Say how many lines in the entries below mention "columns", with no other words.

--- Records for the task Enclosed Below ---

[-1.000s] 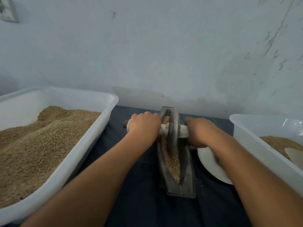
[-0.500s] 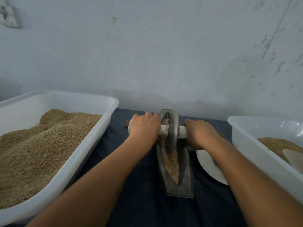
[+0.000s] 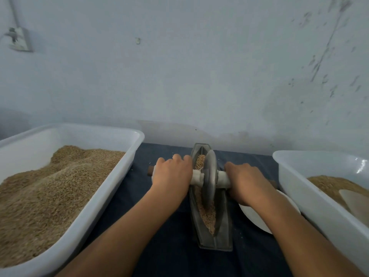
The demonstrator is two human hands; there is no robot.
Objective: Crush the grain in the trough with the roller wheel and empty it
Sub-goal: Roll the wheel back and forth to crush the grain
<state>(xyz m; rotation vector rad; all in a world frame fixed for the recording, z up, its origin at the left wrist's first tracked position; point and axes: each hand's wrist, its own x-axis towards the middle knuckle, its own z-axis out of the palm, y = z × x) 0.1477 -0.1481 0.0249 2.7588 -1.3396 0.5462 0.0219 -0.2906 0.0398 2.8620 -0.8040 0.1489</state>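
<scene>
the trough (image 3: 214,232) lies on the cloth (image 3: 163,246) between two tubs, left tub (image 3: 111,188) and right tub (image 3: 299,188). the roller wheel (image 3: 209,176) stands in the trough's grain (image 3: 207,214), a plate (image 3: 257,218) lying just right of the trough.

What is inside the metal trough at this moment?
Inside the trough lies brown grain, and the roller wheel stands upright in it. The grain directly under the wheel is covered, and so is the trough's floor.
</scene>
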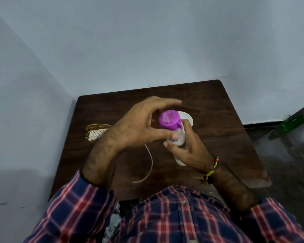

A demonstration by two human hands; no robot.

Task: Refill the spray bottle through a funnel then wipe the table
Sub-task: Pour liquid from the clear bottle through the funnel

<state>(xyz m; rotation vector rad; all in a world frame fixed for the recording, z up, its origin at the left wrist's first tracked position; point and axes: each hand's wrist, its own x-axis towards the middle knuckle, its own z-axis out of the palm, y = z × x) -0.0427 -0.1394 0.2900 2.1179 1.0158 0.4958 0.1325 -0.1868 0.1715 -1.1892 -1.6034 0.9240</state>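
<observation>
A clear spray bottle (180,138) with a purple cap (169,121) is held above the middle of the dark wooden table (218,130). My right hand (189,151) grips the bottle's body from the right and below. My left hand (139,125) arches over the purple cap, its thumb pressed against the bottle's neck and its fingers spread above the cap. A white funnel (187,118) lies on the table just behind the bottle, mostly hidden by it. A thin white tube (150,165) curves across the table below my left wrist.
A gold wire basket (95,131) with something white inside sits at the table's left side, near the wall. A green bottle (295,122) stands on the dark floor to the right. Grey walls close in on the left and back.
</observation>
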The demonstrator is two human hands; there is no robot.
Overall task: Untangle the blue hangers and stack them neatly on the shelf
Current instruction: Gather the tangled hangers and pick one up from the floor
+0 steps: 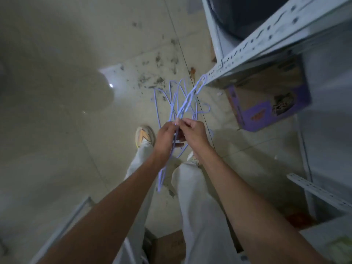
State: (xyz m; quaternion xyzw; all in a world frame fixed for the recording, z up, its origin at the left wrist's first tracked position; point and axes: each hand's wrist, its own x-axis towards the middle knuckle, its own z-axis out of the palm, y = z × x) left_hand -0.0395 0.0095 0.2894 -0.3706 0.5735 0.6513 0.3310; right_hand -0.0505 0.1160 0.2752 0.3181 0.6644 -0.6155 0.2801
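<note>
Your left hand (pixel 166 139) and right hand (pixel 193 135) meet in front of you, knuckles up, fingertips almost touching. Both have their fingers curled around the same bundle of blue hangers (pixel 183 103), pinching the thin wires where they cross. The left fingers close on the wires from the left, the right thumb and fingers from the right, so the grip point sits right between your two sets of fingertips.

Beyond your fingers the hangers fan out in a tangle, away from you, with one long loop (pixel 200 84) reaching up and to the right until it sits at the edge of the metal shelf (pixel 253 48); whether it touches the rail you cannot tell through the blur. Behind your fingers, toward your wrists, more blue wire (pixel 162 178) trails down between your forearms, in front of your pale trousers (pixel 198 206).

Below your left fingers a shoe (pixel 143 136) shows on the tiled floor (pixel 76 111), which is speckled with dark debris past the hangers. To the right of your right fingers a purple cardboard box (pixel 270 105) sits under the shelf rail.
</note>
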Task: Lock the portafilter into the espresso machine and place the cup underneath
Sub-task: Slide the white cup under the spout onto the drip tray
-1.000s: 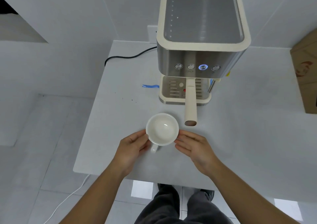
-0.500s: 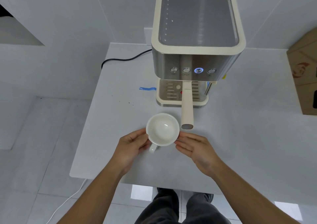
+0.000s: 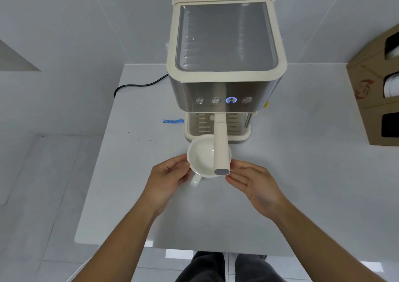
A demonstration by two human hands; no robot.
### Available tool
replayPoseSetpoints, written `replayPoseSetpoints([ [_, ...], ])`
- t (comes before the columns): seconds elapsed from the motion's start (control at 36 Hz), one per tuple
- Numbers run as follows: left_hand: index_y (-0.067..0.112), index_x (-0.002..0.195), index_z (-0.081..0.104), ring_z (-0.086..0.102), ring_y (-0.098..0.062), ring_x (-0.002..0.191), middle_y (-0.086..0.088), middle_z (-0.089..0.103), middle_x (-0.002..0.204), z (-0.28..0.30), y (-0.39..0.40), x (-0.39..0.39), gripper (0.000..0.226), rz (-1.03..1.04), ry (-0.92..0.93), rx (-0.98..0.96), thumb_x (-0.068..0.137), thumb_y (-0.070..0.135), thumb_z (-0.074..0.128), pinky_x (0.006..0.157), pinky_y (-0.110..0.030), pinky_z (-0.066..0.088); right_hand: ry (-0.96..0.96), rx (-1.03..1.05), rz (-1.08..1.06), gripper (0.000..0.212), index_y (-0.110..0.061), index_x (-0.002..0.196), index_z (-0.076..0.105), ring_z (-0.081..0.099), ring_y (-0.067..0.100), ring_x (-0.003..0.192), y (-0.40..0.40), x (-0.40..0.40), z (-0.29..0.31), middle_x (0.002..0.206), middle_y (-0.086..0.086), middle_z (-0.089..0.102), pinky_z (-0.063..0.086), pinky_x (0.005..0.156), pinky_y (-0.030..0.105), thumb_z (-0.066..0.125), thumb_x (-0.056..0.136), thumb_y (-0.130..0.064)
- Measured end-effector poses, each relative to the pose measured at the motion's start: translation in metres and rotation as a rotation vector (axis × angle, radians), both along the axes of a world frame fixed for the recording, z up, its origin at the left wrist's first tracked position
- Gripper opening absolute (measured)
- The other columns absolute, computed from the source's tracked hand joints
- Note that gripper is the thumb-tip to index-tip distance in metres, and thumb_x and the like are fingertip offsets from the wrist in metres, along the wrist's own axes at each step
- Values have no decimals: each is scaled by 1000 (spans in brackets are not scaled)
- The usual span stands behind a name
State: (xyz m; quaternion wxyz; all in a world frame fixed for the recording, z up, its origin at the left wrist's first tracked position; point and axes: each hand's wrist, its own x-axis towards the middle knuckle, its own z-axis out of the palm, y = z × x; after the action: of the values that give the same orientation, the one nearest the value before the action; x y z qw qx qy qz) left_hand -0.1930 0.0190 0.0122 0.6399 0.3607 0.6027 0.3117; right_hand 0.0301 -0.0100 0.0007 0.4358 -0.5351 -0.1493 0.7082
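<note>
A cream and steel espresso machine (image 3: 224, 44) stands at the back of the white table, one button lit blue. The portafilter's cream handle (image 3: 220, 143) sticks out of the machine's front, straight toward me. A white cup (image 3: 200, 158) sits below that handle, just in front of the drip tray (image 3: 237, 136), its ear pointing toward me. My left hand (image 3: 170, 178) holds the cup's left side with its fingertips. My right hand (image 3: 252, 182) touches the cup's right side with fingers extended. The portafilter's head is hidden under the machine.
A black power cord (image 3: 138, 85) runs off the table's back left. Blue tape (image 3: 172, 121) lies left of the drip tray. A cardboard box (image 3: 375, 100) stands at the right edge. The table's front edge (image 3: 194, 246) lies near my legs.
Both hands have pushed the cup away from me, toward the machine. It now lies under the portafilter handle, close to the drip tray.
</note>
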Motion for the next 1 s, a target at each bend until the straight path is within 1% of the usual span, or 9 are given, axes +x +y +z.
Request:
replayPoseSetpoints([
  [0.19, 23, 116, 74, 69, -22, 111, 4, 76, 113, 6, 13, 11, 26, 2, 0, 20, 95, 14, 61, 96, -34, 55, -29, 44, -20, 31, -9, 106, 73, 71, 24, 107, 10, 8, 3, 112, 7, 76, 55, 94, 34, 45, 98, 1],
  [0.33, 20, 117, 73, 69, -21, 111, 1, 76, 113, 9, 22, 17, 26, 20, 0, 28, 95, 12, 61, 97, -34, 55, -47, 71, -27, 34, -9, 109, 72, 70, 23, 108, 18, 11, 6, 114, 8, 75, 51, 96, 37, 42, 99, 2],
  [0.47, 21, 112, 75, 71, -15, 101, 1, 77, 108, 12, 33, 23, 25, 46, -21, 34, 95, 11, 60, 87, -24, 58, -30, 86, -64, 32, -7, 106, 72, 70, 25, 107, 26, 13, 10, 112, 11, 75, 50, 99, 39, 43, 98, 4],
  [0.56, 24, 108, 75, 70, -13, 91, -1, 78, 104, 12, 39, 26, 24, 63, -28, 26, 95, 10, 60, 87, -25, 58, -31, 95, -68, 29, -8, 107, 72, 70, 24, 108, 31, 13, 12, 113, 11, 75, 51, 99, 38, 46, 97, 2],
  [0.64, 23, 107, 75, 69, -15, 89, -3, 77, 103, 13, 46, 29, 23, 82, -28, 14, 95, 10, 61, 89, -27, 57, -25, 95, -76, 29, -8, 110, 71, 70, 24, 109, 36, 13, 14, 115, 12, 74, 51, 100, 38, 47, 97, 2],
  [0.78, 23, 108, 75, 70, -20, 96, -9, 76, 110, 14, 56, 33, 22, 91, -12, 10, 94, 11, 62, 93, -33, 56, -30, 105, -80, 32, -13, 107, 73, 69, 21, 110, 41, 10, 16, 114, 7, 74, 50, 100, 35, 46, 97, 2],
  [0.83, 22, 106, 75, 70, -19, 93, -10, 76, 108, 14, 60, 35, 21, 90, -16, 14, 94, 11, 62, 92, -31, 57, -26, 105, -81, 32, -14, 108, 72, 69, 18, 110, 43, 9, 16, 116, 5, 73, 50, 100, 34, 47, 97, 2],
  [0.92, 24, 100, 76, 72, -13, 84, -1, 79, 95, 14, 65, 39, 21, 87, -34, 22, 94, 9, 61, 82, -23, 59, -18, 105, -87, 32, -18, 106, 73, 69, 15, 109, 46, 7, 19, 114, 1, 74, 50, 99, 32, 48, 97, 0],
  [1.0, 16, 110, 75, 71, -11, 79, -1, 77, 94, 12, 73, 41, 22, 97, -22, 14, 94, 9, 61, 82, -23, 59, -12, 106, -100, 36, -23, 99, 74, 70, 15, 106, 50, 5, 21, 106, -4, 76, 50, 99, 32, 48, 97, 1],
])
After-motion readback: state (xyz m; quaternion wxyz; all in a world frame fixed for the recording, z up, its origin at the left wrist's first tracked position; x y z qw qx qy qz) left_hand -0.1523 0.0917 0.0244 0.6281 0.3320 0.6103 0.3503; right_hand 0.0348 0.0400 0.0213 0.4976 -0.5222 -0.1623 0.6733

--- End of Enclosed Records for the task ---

[Expected answer]
2